- William D. Robinson
- Born: 22 May 1826
- Died: 7 November 1890 (aged 64) Washington, Indiana, United States
- Occupation: Locomotive engineer
- Known for: Founder of the Brotherhood of Locomotive Engineers

= William D. Robinson =

American locomotive engineer (1826–1890)

William D. Robinson (22 May 1826 – 7 November 1890) was a locomotive engineer who founded the Brotherhood of Locomotive Engineers (BLE) on 8 May 1863 during the American Civil War, America's first union for railway workers. Robinson traveled widely and oversaw rapid growth in the union's first sixteen months. After a disastrous strike he was forced to resign in August 1864, and did not hold office again, although he remained active in union affairs until his death.

==Early years==

William D. Robinson was born on 22 May 1826.
He started work as a fireman in 1846, and was promoted to locomotive engineer in 1848.
He was employed by the New Albany & Salem Railroad.

On 6–9 November 1855 a convention of locomotive engineers was held in Baltimore at which it was agreed to form a "National Protective Association of the Brotherhood of Locomotive Engineers of the United States." Benjamin Hoxie was elected President, and William D. Robinson secretary.
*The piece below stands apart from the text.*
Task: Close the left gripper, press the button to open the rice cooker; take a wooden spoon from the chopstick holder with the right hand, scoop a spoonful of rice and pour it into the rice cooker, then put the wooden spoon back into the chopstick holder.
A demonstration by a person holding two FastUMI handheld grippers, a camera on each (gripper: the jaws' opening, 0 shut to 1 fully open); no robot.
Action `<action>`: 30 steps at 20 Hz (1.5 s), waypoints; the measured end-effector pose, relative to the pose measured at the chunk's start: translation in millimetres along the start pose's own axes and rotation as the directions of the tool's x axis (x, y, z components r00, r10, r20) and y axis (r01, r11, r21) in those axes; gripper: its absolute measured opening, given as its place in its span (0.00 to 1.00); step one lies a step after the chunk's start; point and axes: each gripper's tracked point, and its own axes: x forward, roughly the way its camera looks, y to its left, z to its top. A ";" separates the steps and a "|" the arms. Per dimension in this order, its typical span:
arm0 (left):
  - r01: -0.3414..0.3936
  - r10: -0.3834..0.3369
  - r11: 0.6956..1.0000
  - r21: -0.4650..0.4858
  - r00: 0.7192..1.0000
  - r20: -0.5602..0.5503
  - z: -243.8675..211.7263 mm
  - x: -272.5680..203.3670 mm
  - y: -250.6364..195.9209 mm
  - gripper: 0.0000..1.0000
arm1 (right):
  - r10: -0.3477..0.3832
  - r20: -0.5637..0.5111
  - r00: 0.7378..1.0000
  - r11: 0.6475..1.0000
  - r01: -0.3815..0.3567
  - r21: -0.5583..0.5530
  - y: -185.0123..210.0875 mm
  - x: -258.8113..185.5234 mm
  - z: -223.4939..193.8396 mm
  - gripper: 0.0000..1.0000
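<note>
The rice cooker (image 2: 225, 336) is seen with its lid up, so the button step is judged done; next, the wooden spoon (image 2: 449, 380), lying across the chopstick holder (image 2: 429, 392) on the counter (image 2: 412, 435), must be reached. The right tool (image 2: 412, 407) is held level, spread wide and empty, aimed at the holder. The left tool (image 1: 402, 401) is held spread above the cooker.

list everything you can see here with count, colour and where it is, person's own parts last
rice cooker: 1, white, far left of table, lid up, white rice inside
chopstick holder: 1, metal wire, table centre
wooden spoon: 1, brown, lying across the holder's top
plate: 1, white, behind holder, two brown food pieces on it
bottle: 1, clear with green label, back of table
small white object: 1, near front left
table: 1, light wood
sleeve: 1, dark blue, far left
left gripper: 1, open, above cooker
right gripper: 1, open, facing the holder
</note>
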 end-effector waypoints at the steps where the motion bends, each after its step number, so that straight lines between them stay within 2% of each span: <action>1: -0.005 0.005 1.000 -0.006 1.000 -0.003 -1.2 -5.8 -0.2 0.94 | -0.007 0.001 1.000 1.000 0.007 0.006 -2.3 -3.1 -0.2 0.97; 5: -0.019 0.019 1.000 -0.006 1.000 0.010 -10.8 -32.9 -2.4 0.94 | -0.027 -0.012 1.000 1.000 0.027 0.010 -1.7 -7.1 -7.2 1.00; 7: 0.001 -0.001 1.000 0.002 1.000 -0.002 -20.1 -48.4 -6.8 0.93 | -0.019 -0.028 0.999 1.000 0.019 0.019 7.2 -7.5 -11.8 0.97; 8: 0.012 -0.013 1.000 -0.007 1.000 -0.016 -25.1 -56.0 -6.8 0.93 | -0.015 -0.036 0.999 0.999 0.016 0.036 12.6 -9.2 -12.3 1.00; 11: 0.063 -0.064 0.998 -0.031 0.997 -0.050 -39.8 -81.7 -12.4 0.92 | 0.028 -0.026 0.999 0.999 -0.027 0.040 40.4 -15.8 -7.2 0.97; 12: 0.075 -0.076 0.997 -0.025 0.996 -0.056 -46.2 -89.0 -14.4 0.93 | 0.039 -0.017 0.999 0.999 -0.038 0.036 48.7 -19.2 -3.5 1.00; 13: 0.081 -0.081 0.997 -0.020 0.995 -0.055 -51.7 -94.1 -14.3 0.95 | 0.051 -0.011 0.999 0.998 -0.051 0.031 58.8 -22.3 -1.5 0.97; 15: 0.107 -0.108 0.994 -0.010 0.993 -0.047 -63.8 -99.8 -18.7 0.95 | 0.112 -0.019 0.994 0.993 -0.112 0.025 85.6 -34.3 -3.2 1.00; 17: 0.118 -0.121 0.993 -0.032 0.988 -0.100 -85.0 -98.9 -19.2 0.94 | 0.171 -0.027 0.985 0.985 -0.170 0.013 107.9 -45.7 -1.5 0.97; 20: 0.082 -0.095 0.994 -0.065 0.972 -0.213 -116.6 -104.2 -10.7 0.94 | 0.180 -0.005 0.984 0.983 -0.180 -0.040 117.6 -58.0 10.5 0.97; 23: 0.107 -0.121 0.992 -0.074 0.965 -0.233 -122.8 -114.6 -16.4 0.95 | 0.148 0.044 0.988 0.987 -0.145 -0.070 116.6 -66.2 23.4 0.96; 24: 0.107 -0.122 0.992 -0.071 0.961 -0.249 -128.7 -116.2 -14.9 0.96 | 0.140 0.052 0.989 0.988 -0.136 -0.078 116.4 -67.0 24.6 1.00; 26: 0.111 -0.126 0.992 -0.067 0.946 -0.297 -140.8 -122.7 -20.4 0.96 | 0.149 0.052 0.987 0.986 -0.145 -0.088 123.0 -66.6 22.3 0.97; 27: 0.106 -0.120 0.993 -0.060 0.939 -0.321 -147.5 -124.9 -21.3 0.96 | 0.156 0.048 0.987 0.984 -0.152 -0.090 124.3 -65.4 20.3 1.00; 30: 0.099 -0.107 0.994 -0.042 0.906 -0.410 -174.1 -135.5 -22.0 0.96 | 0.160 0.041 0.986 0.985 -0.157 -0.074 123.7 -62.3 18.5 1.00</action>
The organization held a number of meetings up to the outbreak of the American Civil War in 1861, but did not make much progress.
The New Albany & Salem Railroad ran into financial difficulties and was having trouble meeting payroll.
In the fall of 1862 Robinson's friend J.C. Thompson arranged for him to be hired by the Michigan Central Railroad, and he moved to Detroit.

==Union leader==

In April 1863 nineteen locomotive engineers met at Robinson's house and decided to form an organization to represent their interests.
Robinson was discharged from Michigan Central as an agitator.
As Grand Chief he traveled widely between October 1863 and August 1864, and organized fifty-four local divisions.

On 1 July 1864 the employees of the Philadelphia and Reading Railroad went on strike for more pay.
On 11 July 1864 the army seized the railroad and took over operations.
On 16 July the strike was called off. Half the strikers, or about 75 men, got their jobs back at existing pay. The others were dismissed.
It is not clear that the union had sanctioned the strike, since all employees were involved, not just locomotive engineers, and the strike was for more pay rather than for preserving existing rights.
However, when the Brotherhood of the Footboard held their convention in Indianapolis on 17 August 1864 they changed their name to the Brotherhood of Locomotive Engineers and replaced Robinson as Grand Chief Engineer by Charles Wilson. The first, radical, phase of the union was over.

==Later career==

Robinson was reinstated in his old local in May 1873.
Later that year the Pennsylvania Railroad ordered a reduction of pay, and the engineers went on strike. Charles Wilson publicly criticized their action. The Brotherhood called a special meeting in Cleveland on 25 February 1874. Robinson made a spirited speech vindicating the strikers, and was applauded by the delegates.
Charles Wilson was forced to resign and was replaced as Grand Chief Engineer by Peter M. Arthur.

For reasons of health, Robinson retired from railroad work in 1883, but continued to be active with the Brotherhood.
He spoke in 1890 at a meeting of the five Brotherhoods of Railroad Fraternities, where he was reported to be old and feeble,
but gave a speech full of "sound advice and encouragement".
Robinson died after a prolonged illness from cancer of the stomach on 7 November 1890 in Washington, Daviess County, Indiana, at the age of 64.
During his life he had seen the Brotherhood grow to 28,000 members in 452 lodges across North America.
A marker was erected in 1974 at his house in Marshall, Calhoun County, Michigan, where the Railroad Union was born.